**WHAT YOU HAVE TO DO**
Nothing outside the range below should be printed. Output exactly the lines from the line with "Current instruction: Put" to the line with "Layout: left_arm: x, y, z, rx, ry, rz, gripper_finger", both included.

**MATERIAL PROVIDED**
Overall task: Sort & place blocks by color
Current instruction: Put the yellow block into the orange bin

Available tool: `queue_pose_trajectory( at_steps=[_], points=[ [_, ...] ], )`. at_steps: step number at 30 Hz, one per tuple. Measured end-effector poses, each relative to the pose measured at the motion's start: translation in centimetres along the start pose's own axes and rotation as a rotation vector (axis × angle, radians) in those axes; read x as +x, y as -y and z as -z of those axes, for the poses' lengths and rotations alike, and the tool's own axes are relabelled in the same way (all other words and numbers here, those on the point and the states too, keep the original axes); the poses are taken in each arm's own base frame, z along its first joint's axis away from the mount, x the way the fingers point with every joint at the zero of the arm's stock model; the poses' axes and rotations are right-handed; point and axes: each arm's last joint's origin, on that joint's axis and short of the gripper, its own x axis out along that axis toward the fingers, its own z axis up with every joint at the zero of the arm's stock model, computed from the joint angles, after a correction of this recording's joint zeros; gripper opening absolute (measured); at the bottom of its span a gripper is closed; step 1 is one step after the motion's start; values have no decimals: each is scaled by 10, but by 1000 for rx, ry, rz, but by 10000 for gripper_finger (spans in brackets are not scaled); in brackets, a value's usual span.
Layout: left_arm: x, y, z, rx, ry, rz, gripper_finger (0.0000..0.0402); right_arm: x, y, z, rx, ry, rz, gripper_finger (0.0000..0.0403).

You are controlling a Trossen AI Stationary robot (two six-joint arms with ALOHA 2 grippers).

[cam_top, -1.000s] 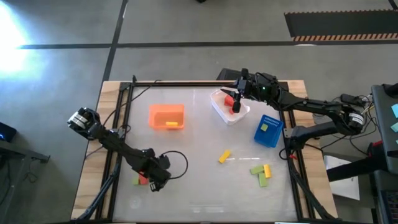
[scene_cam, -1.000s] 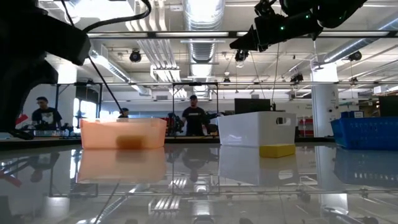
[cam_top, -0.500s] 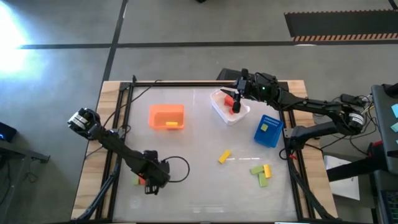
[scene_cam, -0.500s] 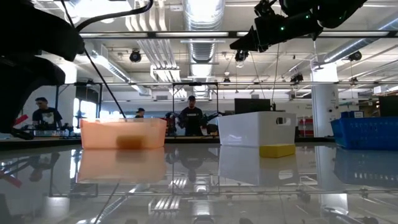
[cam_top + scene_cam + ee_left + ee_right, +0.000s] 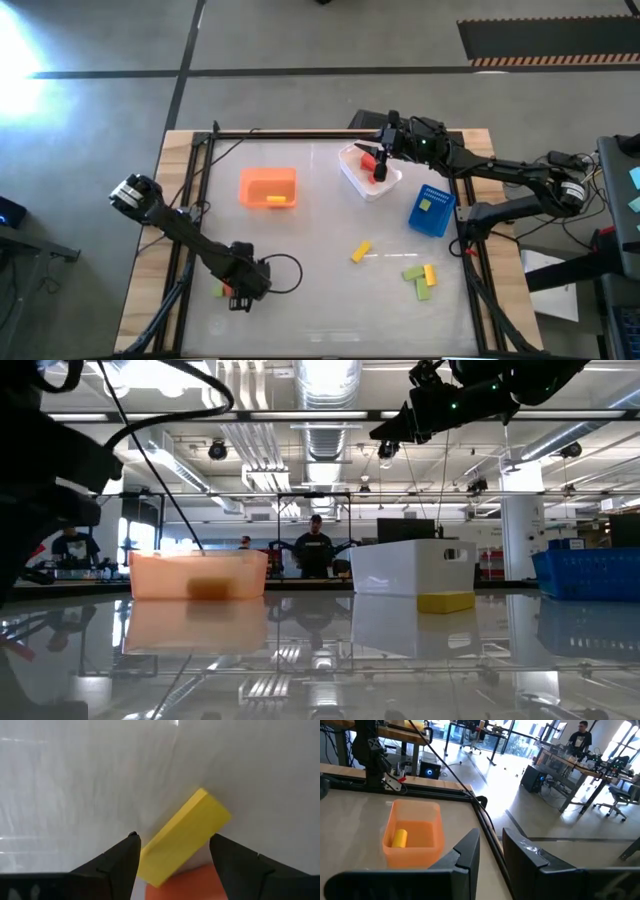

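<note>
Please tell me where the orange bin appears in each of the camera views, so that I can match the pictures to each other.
High view: the orange bin sits upper left of the table's centre.
Low view: the orange bin stands at middle left, left of the white bin.
Left wrist view: not in it.
Right wrist view: the orange bin is at lower left, beyond the right pincer.
Shared landmark: the yellow block lying inside the bin.
</note>
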Motion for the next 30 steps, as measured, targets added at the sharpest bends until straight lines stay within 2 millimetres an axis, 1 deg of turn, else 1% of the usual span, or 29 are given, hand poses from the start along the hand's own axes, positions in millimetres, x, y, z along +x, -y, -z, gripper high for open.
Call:
queue_pose_trajectory(
  at_steps=[6,9,13,18,21,23,27,30],
  points=[
    [8,-4,5,56,-7,-10,221,0,0,0,0,0,0,72],
    [8,-5,4,90,13,-44,208,0,0,0,0,0,0,72],
    [7,-8,2,97,44,-83,165,0,0,0,1,0,1,72],
    [7,-12,-1,77,55,-104,86,0,0,0,2,1,0,72],
    [5,-15,-4,60,65,-114,81,0,0,0,3,0,1,72],
    [0,-18,-8,43,86,-113,81,0,0,0,3,0,0,72],
    [-18,-26,-20,-11,126,-90,81,0,0,0,11,1,0,72],
    [-38,-36,-31,-39,162,-75,81,0,0,0,12,1,1,72]
  ],
)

**THE ANSWER**
Current instruction: Put the yellow block into the orange bin

Available tool: `queue_pose_trajectory( at_steps=[_], points=[ [_, ...] ], )`. at_steps: step number at 30 Hz, one per tuple. Measured end-effector poses, each relative to the pose measured at the motion's start: translation in centimetres along the start pose's own axes and rotation as a rotation vector (axis × angle, radians) in those axes; read x as +x, y as -y and z as -z of those axes, for the poses' lengths and rotations alike, and the tool's own axes are relabelled in the same way (all other words and numbers here, those on the point and the states too, keep the original axes); the poses are taken in each arm's own base frame, z along its first joint's axis away from the mount, x the way the fingers point with every joint at the zero of the arm's stock model; the poses' axes and rotations are right-handed; point and axes: each arm's last joint's origin, on that joint's axis and short of the gripper, its own x axis out along that axis toward the fingers, its own z axis up with every joint at the zero of the arm's stock model, computed from the joint angles, after a correction of this recording's joint zeros; gripper opening absolute (measured); at the bottom of its span a gripper is closed; step 1 is one step after the motion's start; values have no decimals: each is scaled by 10, but by 1000 for rx, ry, rz, but by 10000 for gripper_finger (spans in brackets are not scaled); in brackets, a value's usual span.
Layout: left_arm: x, y, z, rx, ry, rz, gripper_finger (0.0000..0.0402); right_arm: x, y, z, rx, ry, rz, gripper_finger (0.0000..0.0403).

This exercise requires no further answer.